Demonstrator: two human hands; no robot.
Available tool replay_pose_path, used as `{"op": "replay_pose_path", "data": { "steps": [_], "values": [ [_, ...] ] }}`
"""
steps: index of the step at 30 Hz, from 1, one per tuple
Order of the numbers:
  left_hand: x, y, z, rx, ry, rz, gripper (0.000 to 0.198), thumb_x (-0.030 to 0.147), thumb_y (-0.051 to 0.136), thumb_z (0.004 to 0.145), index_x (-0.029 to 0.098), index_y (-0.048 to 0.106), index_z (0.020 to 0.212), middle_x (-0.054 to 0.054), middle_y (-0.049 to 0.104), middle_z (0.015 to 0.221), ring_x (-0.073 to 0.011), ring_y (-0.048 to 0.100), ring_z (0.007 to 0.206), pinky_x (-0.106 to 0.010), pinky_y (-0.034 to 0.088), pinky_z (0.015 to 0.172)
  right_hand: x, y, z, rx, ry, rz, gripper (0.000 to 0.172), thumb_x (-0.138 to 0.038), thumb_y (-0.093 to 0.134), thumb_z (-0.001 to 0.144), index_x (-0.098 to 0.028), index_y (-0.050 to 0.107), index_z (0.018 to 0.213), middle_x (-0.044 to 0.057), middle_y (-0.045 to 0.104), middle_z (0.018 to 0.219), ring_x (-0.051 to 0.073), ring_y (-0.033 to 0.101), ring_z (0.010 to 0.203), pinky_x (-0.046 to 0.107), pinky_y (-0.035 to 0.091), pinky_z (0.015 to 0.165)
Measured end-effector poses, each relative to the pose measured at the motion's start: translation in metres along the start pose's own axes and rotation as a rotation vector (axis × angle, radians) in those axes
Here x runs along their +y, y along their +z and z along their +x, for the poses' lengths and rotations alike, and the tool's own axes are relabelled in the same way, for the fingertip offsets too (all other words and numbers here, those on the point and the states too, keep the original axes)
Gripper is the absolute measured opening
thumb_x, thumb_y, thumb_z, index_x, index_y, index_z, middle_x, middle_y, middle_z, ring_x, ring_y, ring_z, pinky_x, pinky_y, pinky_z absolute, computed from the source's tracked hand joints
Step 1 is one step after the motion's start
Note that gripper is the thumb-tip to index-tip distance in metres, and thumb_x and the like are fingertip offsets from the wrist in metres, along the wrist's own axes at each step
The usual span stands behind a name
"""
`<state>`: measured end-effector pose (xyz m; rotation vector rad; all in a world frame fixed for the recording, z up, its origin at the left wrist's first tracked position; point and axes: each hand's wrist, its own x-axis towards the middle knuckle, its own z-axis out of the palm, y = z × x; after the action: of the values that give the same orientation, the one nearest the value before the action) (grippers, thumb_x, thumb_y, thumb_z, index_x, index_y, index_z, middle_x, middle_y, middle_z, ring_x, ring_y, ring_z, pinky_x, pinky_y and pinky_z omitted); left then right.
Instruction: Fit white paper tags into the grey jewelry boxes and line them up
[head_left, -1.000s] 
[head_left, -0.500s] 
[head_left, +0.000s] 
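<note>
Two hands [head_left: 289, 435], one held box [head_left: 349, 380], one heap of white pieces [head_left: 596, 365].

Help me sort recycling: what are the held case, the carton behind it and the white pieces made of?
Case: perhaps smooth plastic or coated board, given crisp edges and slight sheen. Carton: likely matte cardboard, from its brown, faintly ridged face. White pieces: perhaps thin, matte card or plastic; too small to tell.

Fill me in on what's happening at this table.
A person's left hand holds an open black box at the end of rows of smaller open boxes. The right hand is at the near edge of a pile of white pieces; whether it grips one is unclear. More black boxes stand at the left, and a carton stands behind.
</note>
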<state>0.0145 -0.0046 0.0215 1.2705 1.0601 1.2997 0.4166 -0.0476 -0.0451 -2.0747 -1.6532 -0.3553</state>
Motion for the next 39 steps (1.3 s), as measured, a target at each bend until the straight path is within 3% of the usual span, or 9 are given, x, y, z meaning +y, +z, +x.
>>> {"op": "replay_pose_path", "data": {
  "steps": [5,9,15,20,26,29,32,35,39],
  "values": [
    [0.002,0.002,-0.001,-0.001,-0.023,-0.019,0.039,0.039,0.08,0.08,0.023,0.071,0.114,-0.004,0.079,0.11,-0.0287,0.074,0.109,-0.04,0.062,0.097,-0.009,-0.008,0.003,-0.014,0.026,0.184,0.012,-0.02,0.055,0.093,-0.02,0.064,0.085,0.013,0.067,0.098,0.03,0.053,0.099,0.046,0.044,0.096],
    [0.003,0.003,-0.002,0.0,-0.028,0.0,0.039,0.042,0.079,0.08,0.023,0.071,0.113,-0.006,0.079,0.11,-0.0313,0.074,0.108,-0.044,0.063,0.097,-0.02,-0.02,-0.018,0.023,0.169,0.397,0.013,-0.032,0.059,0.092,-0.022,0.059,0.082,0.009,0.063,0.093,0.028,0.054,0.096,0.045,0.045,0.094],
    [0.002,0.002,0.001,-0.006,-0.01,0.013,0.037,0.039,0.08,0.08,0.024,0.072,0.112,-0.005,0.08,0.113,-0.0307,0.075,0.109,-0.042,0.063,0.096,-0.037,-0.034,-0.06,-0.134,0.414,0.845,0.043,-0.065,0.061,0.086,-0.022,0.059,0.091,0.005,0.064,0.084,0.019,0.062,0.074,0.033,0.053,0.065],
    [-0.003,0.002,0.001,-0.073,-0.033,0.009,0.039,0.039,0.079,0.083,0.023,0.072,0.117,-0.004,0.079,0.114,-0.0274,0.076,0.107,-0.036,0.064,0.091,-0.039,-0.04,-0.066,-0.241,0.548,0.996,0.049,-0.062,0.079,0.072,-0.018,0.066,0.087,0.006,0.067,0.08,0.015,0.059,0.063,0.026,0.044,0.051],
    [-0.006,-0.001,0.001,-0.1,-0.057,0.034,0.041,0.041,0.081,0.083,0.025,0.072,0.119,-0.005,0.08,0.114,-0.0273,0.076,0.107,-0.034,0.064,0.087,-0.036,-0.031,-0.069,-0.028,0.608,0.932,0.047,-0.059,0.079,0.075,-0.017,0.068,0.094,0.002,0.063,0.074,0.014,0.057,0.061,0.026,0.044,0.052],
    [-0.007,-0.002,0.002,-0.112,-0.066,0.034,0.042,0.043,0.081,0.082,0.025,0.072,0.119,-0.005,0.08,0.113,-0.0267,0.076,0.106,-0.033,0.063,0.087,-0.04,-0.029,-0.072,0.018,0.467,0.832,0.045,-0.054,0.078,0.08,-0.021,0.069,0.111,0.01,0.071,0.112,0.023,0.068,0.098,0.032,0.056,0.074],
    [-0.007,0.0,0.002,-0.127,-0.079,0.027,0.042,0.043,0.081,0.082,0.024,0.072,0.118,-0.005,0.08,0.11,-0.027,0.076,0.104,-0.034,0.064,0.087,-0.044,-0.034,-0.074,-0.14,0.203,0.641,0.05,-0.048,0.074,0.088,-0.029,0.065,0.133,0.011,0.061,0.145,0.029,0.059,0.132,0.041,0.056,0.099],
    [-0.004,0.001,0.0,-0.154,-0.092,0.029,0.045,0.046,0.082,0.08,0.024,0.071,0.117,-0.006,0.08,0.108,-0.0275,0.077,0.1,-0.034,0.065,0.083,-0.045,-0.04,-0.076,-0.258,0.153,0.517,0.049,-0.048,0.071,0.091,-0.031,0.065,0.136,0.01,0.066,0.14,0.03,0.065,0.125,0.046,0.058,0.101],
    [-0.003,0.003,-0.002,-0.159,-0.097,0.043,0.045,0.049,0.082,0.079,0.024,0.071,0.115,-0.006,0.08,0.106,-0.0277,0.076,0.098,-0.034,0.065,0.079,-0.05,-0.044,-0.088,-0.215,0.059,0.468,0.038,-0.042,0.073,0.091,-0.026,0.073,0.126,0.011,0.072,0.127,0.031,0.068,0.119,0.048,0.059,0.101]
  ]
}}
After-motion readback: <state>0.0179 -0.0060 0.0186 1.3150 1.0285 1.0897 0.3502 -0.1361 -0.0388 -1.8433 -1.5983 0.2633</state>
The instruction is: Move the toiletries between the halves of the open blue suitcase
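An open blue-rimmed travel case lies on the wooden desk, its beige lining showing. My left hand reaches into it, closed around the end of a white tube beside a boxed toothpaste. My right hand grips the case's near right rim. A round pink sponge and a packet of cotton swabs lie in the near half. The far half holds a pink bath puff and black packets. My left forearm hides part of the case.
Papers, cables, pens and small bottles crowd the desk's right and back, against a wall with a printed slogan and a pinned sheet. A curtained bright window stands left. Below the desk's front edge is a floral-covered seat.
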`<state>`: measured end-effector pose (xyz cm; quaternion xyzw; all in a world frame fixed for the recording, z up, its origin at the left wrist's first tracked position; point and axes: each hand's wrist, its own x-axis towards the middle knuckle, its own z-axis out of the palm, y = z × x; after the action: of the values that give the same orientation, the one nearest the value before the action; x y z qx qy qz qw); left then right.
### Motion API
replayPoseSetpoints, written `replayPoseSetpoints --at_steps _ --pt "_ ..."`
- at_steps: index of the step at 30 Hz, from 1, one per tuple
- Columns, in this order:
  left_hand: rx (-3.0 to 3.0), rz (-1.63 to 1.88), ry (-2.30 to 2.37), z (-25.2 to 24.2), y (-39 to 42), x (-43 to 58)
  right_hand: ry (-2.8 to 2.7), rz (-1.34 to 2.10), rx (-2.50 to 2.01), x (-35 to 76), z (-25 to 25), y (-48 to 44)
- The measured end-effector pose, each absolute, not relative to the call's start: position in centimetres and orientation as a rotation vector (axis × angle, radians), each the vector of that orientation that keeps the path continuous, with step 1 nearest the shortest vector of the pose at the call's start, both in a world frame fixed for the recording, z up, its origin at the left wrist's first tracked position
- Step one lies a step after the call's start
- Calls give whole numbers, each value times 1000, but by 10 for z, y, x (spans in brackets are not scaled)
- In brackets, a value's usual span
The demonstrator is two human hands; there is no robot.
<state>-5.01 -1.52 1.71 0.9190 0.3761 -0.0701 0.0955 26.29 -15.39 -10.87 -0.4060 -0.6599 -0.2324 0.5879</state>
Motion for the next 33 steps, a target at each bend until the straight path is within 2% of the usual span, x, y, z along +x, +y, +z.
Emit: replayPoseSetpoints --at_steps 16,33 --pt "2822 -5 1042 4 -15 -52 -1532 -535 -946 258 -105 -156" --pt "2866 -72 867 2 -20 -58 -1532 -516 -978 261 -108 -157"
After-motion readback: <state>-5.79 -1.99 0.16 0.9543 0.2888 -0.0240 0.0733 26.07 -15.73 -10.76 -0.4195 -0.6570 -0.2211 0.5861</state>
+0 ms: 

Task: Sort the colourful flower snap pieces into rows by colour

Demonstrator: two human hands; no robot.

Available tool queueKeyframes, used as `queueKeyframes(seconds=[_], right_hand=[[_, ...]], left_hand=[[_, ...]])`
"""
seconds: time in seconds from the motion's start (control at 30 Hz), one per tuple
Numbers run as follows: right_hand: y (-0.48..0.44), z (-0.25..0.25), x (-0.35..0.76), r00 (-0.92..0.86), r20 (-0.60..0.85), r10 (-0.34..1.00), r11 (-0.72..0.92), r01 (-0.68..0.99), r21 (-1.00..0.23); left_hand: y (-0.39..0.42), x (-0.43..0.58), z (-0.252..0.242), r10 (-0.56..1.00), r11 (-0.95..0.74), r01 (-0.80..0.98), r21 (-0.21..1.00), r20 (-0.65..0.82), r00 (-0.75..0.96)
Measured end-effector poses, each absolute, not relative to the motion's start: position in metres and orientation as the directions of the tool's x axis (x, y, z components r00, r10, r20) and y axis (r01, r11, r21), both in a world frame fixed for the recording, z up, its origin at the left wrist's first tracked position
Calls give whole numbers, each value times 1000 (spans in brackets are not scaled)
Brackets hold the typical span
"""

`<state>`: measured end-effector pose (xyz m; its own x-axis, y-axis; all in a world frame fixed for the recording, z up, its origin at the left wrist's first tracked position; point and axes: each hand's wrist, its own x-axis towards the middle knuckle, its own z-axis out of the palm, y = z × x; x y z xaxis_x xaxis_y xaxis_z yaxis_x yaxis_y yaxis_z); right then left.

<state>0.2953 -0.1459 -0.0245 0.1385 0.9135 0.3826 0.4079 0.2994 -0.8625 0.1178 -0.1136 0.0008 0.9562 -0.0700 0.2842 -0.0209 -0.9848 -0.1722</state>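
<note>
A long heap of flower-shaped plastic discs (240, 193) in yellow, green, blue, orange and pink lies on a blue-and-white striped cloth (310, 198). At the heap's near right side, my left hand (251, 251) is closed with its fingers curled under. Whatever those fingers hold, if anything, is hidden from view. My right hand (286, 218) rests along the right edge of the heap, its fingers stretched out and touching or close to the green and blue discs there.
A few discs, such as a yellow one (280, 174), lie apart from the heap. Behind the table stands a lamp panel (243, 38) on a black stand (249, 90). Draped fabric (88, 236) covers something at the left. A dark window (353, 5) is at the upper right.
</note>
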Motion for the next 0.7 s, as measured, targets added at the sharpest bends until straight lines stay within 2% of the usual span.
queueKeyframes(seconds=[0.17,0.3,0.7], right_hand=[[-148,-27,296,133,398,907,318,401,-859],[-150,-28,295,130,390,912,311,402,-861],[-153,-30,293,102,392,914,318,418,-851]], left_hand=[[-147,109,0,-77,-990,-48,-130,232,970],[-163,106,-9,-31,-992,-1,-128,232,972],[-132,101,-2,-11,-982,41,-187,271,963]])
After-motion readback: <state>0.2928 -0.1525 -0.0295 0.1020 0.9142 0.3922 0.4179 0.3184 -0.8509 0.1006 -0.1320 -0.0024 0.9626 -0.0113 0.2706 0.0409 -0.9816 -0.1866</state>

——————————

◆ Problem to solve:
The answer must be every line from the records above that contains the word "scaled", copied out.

◆ Exercise result:
- Calls give whole numbers, each value times 1000, but by 10 for z, y, x (spans in brackets are not scaled)
Calls give whole numbers, each value times 1000 (spans in brackets are not scaled)

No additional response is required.